Warning: The following contains spoilers
Ted Lasso is a narrative wavelength complete with crests and troughs that serve the story. After the heart-wrenching emotional reveals of last week’s episode, “Man City,” the ninth episode of Season 2, “Beard After Dark,” written by Brett Goldstein & Joe Kelly, opts for a unique change of pace.
Normally, Ted Lasso is an ensemble sitcom that follows a wide range of characters. Each episode provides further updates and developments for the journeys of Ted, Rebecca, Roy and Keely, Jamie, Nate and others. But this week, the show hones in on Ted’s right hand renaissance man Coach Beard (Brendan Hunt) in a singularly focused installment.

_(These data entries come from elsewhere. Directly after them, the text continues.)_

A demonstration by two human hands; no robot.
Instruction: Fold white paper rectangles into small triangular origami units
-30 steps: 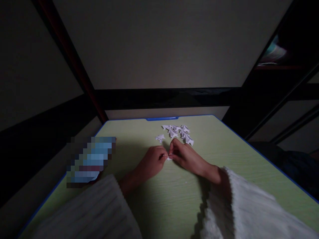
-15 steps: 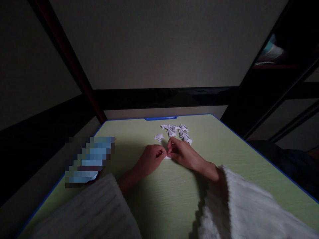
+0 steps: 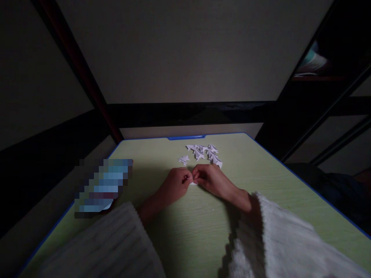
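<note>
Between my fingertips, low over the table, is a small piece of white paper, mostly hidden by the fingers. My left hand pinches it from the left, and a thin white edge shows at its thumb. My right hand is closed on the right side of the same piece, its fingertips touching the left ones. Just beyond the hands lie several folded white paper figures in a cluster. One separate paper figure rests a little to the left of them.
The light green table has a blue rim and a blue handle strip at its far edge. On the left lies a pixelated, phone-like object. A pale panel stands behind, with a dark shelf opening at right.
My right hand's raised fingers have come down and curled closer to the paper piece. My left hand keeps its pinch. The whole view has shifted very slightly.
</note>
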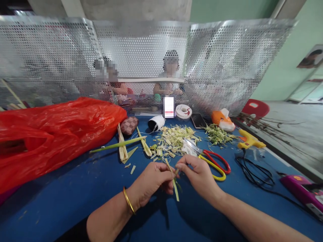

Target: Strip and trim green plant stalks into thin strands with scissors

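My left hand (160,178), with a gold bangle on its wrist, pinches a narrow pale-green leaf strip (176,191) between thumb and fingers. Close beside it, my right hand (196,173) is closed in a pinch at a small piece by the strip; the fingertips hide most of it. Scissors (214,159) with one red and one yellow handle lie just beyond my right hand. A heap of cut leaf pieces (174,137) spreads on the blue table (75,208) in front of both hands. Longer leaf lengths (122,146) lie to the left of the heap.
A red plastic bag (63,131) covers the left side. At the back stand a thread spool (156,123), a ribbon roll (183,112) and a phone (198,121) before a perforated screen (151,43). A yellow glue gun (251,139) and its black cord lie right. People sit behind the screen.
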Demonstrator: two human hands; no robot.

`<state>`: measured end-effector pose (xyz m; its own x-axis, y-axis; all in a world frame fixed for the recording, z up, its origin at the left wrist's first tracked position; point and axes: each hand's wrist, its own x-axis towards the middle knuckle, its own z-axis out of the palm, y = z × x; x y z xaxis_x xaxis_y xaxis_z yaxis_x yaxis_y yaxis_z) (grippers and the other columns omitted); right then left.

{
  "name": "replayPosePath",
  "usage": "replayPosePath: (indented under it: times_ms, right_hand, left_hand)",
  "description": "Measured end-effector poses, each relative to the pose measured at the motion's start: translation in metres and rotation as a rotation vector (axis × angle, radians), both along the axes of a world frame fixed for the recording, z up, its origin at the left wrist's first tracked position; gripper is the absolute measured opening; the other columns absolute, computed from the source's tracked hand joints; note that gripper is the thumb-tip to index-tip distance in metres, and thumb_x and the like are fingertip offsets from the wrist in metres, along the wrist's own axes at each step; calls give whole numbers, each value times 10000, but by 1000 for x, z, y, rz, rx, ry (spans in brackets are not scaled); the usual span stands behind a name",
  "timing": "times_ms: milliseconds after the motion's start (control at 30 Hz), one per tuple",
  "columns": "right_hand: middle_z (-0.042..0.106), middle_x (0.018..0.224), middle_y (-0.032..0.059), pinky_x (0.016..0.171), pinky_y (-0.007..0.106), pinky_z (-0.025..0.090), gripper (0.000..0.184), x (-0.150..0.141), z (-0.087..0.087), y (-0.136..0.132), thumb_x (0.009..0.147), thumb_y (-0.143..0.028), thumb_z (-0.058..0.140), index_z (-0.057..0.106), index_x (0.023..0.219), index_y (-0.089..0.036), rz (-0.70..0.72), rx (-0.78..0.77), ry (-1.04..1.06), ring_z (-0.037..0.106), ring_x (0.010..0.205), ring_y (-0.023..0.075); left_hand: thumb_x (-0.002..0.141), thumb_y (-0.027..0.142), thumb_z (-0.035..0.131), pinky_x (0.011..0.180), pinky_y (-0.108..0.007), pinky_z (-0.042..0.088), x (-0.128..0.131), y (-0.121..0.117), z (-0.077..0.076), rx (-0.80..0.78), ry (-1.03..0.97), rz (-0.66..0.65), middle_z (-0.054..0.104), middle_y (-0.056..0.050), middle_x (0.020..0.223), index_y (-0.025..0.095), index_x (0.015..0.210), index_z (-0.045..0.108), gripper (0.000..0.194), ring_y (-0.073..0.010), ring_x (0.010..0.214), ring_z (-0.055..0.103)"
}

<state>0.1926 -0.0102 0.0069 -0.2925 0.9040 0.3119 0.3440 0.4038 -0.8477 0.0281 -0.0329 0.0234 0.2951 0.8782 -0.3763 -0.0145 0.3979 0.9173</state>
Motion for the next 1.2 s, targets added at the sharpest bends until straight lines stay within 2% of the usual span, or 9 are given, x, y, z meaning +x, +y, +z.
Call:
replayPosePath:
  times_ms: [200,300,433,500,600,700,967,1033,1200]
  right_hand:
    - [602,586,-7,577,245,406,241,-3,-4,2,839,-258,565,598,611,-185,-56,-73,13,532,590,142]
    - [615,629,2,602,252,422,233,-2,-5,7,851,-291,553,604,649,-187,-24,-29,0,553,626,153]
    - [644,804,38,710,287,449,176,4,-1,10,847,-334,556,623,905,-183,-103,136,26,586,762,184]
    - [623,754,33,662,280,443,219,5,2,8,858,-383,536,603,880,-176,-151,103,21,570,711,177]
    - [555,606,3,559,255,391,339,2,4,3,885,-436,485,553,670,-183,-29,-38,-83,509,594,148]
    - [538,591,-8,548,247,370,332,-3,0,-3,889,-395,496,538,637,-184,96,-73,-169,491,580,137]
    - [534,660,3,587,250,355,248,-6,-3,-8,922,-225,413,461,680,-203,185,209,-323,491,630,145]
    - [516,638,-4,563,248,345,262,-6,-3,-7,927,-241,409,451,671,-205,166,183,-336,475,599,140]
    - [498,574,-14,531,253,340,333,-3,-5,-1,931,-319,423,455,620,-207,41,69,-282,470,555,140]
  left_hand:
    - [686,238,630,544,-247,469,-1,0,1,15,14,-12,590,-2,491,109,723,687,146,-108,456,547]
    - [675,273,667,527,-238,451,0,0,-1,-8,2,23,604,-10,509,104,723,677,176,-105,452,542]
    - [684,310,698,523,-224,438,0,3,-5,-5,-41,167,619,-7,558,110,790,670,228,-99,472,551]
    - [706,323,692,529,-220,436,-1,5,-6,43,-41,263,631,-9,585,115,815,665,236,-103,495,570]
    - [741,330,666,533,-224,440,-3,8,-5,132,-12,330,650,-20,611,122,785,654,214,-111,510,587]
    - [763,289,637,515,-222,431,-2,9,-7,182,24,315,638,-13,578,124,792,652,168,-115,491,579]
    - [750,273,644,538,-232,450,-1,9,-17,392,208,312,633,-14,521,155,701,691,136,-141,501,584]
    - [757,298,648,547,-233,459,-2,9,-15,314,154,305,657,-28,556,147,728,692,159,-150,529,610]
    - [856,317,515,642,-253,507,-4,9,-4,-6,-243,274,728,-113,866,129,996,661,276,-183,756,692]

The experimental pseudo bottle episode slots into the expanded tapestry of Ted Lasso after Apple upped the show’s episode order from 10 in Season 1 to 12 in Season 2. With greater freedom comes new storytelling flourishes.

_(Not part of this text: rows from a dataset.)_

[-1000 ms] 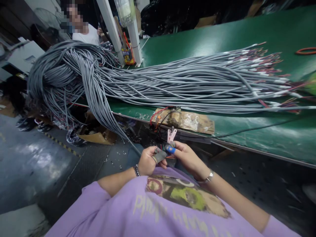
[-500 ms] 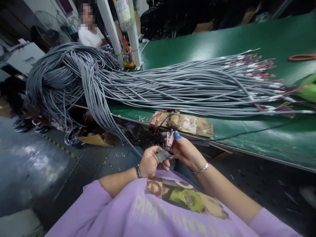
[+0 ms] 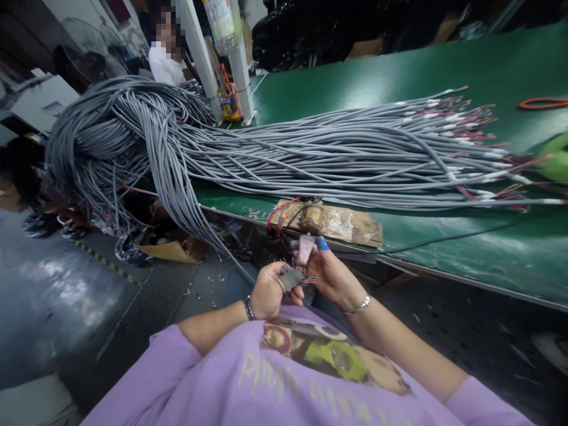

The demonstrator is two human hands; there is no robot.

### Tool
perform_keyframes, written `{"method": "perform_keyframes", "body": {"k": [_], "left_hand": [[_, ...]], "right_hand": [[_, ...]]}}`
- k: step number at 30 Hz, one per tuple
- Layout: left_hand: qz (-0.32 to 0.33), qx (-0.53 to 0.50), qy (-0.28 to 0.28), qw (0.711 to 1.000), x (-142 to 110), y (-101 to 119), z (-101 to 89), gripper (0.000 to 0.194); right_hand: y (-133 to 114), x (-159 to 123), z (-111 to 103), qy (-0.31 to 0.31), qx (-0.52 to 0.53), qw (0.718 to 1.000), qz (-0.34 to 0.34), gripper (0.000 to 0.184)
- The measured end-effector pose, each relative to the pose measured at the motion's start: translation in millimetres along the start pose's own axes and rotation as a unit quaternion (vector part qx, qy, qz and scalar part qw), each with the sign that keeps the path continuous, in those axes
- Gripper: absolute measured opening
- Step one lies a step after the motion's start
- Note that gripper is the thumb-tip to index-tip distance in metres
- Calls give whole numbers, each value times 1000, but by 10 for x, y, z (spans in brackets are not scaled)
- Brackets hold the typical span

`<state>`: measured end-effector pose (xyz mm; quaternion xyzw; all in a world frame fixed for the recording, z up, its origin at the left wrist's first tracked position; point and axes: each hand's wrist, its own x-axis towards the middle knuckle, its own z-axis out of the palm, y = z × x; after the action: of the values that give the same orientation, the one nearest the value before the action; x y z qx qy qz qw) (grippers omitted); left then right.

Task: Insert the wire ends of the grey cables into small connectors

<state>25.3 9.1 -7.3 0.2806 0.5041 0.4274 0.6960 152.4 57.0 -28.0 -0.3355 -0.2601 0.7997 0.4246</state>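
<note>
My left hand [image 3: 267, 291] is closed on the end of a grey cable [image 3: 290, 277] just above my lap, its thumb wrapped in dark tape. Thin coloured wires [image 3: 310, 280] fan out of that cable end toward my right hand. My right hand [image 3: 332, 273] is closed on a small pink clip tool [image 3: 305, 248], with a blue cap on one fingertip. Both hands meet in front of the table's near edge.
A big bundle of grey cables [image 3: 310, 148] lies across the green table [image 3: 444, 65] and spills off its left end. A worn cardboard pad with red and black leads [image 3: 331, 219] sits at the near edge. A person in white [image 3: 166, 62] stands far left. Orange ring [image 3: 544, 103] far right.
My right hand has lifted from beside the left hand, raising the pink clip tool and blue-capped finger above the cable end. The left hand has stayed put.
</note>
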Motion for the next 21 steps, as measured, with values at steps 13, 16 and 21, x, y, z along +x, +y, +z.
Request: {"method": "perform_keyframes", "body": {"k": [13, 16, 21], "left_hand": [[177, 166, 44, 969, -24, 26, -133, 44], [261, 232, 66, 935, -8, 61, -147, 41], [338, 307, 71, 887, 27, 113, -143, 41]], "right_hand": [[-74, -33, 53, 33, 22, 999, 14, 44], [-61, -18, 73, 49, 22, 999, -3, 42], [-20, 22, 47, 66, 41, 997, -5, 38]]}}
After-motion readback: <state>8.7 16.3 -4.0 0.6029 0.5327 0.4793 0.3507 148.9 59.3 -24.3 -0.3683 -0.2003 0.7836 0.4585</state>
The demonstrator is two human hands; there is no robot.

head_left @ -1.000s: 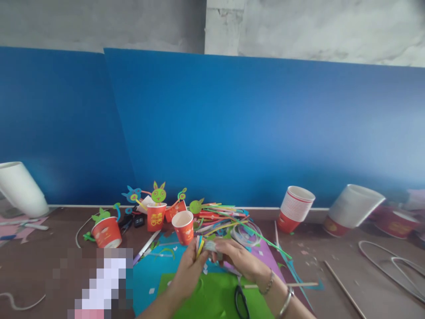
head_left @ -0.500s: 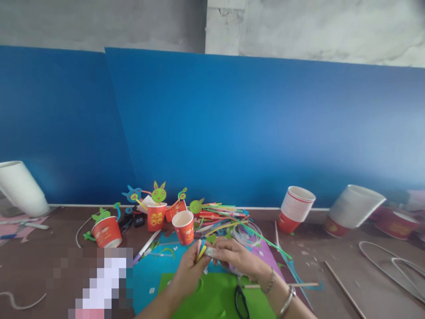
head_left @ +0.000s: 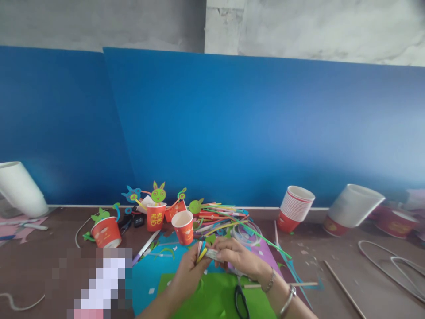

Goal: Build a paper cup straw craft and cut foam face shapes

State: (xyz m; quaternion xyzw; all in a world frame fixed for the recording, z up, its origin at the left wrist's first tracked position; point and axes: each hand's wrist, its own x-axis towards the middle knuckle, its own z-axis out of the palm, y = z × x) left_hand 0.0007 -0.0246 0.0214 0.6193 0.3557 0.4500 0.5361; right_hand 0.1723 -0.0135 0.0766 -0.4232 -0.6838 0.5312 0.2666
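Observation:
My left hand [head_left: 188, 271] is closed round several thin coloured pieces [head_left: 201, 252], pink, blue and yellow, that look like bits of drinking straw. Close beside it, my right hand [head_left: 237, 258] pinches a whitish, see-through piece [head_left: 211, 254] that reaches to the straw pieces. Its exact kind is too small to make out, and the fingertips hide part of it. Both hands are over green paper [head_left: 186, 297] and blue paper [head_left: 146, 279]. Black-handled scissors [head_left: 241, 302] lie below my right hand. Just beyond the hands stands a red paper cup [head_left: 183, 230].
Loose coloured straws [head_left: 226, 218] are heaped behind the hands. A decorated cup [head_left: 156, 218] and a tilted cup [head_left: 106, 234] stand left. Stacked cups [head_left: 297, 208], a bagged stack [head_left: 353, 206] and a wooden stick [head_left: 343, 288] are right. A blue panel [head_left: 232, 133] rises behind.
My right fingers have shifted very slightly, and a bit more of the whitish piece shows between the hands. The surrounding things stay where they were.

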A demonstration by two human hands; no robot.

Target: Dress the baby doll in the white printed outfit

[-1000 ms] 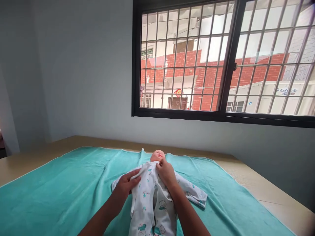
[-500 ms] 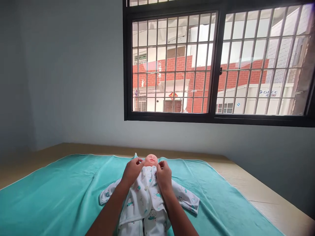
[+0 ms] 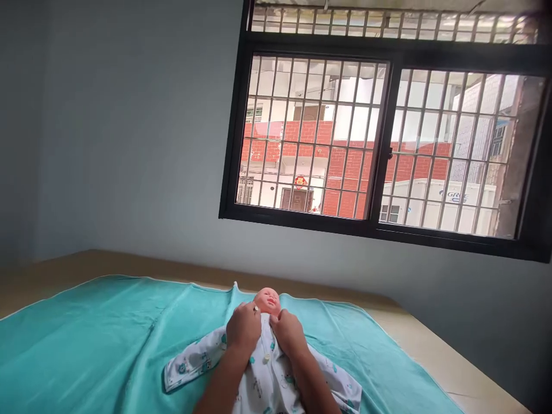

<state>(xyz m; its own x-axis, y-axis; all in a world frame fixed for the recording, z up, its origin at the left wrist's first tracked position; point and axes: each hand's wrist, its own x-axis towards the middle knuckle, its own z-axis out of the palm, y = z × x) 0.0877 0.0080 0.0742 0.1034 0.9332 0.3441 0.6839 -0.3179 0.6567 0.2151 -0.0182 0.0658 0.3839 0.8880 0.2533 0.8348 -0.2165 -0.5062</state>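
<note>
A baby doll [image 3: 268,301] lies face up, its head pointing away from me. It is dressed in a white baby shirt [image 3: 269,368] printed with small teal figures, both long sleeves spread to the sides. My left hand [image 3: 244,329] is closed on the left side of the shirt's collar, and a small pale fastener shows by its fingertips. On the collar's other side, my right hand [image 3: 288,332] pinches the cloth just under the doll's chin. Another pale fastener sits lower on the shirt front. My fingers hide most of the neckline.
Under the doll a teal blanket [image 3: 99,339] with shallow folds covers much of a light wooden surface [image 3: 414,339]. A grey wall [image 3: 129,144] rises behind it, with a dark-framed barred window [image 3: 304,225] on the right.
My hands have drawn closer together at the collar, and the left has closed on its edge. The camera view has tilted, with the doll now slightly lower.
</note>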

After the crushing defeat to Man City and the highly-charged locker room incident between Jamie and his father, Coach Beard needs to blow off some steam. Alone. What we discover on this simultaneously cathartic and self-destructive journey is that the embarrassing loss is not the only weight pressing down on Beard. He and his girlfriend Jane have broken up after he told her he loved her and she was unable to say it back.
“Beard After Dark” begins by leading the viewer to assume that its thematic focus is on how we respond to failure. But what it quickly becomes is a revealing look into one man’s psyche and his attempt to grasp a lifeline amid a swarming internal storm.

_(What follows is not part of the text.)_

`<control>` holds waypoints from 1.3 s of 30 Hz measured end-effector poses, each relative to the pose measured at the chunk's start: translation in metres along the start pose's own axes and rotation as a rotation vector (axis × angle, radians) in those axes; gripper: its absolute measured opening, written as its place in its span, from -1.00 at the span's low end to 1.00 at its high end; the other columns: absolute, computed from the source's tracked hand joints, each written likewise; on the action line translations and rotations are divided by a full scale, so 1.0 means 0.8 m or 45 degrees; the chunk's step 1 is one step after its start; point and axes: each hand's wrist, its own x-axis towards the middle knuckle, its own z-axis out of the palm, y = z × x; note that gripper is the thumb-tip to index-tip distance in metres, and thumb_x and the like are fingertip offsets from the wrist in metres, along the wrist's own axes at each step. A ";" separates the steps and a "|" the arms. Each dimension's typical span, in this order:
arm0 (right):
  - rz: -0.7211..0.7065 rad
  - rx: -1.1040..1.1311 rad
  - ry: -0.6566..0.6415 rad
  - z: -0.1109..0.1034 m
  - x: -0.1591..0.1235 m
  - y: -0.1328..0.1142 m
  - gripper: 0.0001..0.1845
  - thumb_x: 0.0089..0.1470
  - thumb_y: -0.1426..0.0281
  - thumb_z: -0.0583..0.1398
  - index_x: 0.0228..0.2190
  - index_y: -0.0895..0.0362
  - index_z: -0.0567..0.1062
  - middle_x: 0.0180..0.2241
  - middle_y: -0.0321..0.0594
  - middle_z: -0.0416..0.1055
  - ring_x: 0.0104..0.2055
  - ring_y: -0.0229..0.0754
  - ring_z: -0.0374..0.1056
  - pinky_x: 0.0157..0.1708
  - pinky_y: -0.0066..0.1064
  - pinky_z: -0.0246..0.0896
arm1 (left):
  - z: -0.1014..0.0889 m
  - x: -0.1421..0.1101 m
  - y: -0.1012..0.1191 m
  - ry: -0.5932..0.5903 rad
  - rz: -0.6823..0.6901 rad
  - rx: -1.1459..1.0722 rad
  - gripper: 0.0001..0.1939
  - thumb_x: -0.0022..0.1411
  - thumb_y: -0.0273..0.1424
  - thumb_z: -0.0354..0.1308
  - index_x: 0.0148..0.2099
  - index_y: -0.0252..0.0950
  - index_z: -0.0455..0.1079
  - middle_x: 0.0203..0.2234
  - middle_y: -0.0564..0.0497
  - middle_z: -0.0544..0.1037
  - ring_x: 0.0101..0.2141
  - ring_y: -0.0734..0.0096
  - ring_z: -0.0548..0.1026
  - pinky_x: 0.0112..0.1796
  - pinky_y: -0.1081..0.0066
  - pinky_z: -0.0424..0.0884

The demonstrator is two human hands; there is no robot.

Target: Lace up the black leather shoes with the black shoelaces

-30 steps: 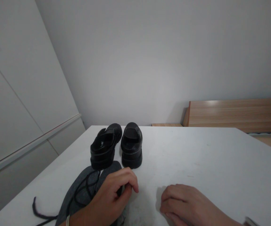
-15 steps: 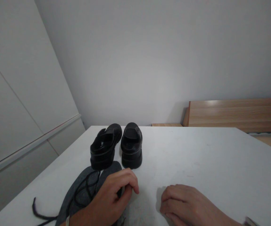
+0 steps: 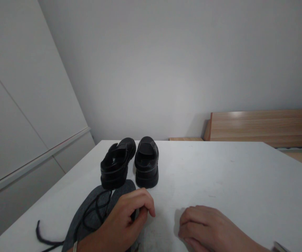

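Observation:
My left hand (image 3: 124, 220) rests with its fingers curled on two grey insoles (image 3: 93, 213) lying on the white table (image 3: 219, 175). A black shoelace (image 3: 61, 231) trails across the insoles and off to the left. My right hand (image 3: 208, 229) lies on the bare table to the right, fingers curled under, nothing visible in it. Just beyond the insoles stands a pair of black chunky shoes, the left shoe (image 3: 116, 162) and the right shoe (image 3: 147, 161), heels toward me.
White cabinet doors (image 3: 22, 105) run along the left. A pale wall (image 3: 166, 70) stands behind the table. A wooden bench or headboard (image 3: 261, 126) sits at the back right. A dark object (image 3: 279, 247) peeks in at the bottom right corner.

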 end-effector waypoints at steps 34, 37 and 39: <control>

Beard, a man of few words, struggles against his inner demons which manifest themselves in the form of fútbol commentators detailing his many perceived short-comings. What we come to realize is that despite his eclectic skills (“That man has had many lives, many masters,” Ted says of him in Season 2’s “Rainbow”), Beard is prone to acute self-loathing. Yet even at his lowest point of despair, he still manages to help others in typical Ted Lasso fashion. Humoring, defending, and uplifting the lovable bar cretins that glom onto his story in what becomes a night they’ll never forget shines a light upon his true colors. Beard boasts an altruistic spirit, even as he grapples with his own elusive happiness and questionable companionship.
That Beard and Jane do end up with one another by episode’s end raises all sorts of questions and alarm bells that Higgins tried to warn his friend about earlier this season. If Beard can only define his own current happiness through his relationship with others, then he’ll need more than just a new pair of pants. But the episode also leaves you with the strange and ineffable possibility that he and Jane, in their own broken and distorted way, may indeed be perfect for one another.
Ted Lasso has previously flirted with darkness lurking underneath the surface of its happy-go-lucky optimism. “Beard After Dark” takes a side-door entrance to something equally unsettling yet still compelling and thematically important despite its circuitous route. Whether it’s the episode’s play on the familiar wild-and-crazy night trope, Beard’s inverse of President Bartlet’s admonishment of God in The West Wing‘s famous Season 2 episode “Two Cathedrals,” or the sly Fight Club references, it manages to be both unexpected and fitting all at once. Bizarre and funny, yet wan and tinted with sadness.
Mileage may vary on “Beard After Dark,” but it’s an ambitious curveball for a show that could happily ride its pitch perfect feel-good formula for the rest of its days. Yet Ted Lasso is apparently and refreshingly uninterested in simply staying the course.